- Directed by: Ben Sharpsteen
- Story by: Pinto Colvig; Otto Englander; Larry Morer;
- Produced by: Walt Disney
- Starring: Tommy Bupp; Leone LeDoux; Martha Wentworth; Leo Cleary; The Rhythmettes; Scott Whitaker; Frank Nelson; Ted Osborne; Cliff Clark; Shirley Reed; Mandy Peters; Bud Duncan;
- Music by: Albert Hay Malotte
- Animation by: Dick Huemer; Art Babbitt; Bill Tytla; John McManus; Leonard Sebring; Johnny Cannon; Bob Wickersham; Wolfgang Reitherman; Marvin Woodward; George Drake; James Algar; Grim Natwick; Cy Young;
- Color process: Technicolor
- Production company: Walt Disney Productions
- Distributed by: United Artists
- Release date: December 14, 1935;
- Running time: 8 minutes
- Country: United States
- Language: English

= Broken Toys (1935 film) =

Broken Toys is an 8-minute long, 1935 animated short film produced by Walt Disney in the Silly Symphonies series. The toys in the story include caricatures of W.C. Fields, Zasu Pitts, Ned Sparks and Stepin Fetchit.
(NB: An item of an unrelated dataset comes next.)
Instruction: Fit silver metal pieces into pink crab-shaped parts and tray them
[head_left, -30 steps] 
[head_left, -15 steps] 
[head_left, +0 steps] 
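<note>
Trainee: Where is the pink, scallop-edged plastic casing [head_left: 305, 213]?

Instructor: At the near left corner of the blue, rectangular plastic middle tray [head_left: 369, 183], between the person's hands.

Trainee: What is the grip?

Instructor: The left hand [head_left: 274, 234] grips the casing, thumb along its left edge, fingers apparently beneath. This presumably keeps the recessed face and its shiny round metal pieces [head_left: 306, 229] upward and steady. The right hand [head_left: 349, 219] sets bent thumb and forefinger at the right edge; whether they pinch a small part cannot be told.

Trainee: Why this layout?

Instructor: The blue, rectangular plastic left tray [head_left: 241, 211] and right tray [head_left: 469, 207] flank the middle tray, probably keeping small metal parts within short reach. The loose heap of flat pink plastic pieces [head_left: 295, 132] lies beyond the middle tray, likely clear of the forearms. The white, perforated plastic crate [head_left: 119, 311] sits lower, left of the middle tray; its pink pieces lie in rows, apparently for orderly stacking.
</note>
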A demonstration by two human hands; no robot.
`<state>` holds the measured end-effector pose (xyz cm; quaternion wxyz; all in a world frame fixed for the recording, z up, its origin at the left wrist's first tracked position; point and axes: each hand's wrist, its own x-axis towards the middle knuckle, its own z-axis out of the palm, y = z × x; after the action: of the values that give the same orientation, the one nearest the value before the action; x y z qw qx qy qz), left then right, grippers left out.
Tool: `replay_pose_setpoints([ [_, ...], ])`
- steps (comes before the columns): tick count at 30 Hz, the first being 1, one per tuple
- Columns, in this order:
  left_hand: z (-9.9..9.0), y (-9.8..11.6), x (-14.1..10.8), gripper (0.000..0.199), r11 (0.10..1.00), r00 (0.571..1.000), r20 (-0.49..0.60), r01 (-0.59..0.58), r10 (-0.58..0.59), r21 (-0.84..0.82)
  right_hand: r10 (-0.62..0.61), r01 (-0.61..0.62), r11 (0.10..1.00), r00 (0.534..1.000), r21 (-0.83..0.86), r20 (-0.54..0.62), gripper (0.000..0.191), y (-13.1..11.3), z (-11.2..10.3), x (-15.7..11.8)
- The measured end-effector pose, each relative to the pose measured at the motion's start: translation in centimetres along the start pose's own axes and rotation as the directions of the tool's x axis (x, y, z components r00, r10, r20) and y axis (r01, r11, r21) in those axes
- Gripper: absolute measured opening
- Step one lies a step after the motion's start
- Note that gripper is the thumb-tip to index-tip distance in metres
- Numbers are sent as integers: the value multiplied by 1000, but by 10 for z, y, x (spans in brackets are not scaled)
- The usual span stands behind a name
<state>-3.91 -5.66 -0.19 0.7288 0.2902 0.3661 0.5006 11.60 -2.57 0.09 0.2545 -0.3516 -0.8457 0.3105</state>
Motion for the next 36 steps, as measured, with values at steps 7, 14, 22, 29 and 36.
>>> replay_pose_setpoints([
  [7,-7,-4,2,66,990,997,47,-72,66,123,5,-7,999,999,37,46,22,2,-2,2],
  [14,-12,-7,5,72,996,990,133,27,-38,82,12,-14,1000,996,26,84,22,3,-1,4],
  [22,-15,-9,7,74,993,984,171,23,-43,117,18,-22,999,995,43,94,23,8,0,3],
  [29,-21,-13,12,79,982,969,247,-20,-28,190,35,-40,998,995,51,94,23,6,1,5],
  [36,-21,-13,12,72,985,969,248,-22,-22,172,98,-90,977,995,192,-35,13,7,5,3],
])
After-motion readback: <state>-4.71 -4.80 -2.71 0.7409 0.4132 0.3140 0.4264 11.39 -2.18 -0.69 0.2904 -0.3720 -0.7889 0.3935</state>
Broken Toys was originally scheduled to follow Elmer Elephant and Three Little Wolves but was moved ahead of these titles in order to have it ready for a Christmas release.

==Plot==
In the pile of overused and broken toys, a discarded sailor doll gives the other toys, including an Aunt Jemima and Stepin Fetchit doll, a plan on how they can be repaired and bring happiness to others during Christmas.

==Voice cast==
- Boy doll: Tommy Bupp
- Girl doll: Leone LeDoux
- W.C. Fields: Scott Whitaker
- ZaSu Pitts, Mae West: Martha Wentworth
- Cop: Bud Duncan
- Misc. voices: The Rhythmettes, Leo Cleary, Frank Nelson, Ted Osborne, Cliff Clark, Shirley Reed, Mandy Peters

==Home media==
The short was released on December 19, 2006, on Walt Disney Treasures: More Silly Symphonies, Volume Two in the "From the Vault" section.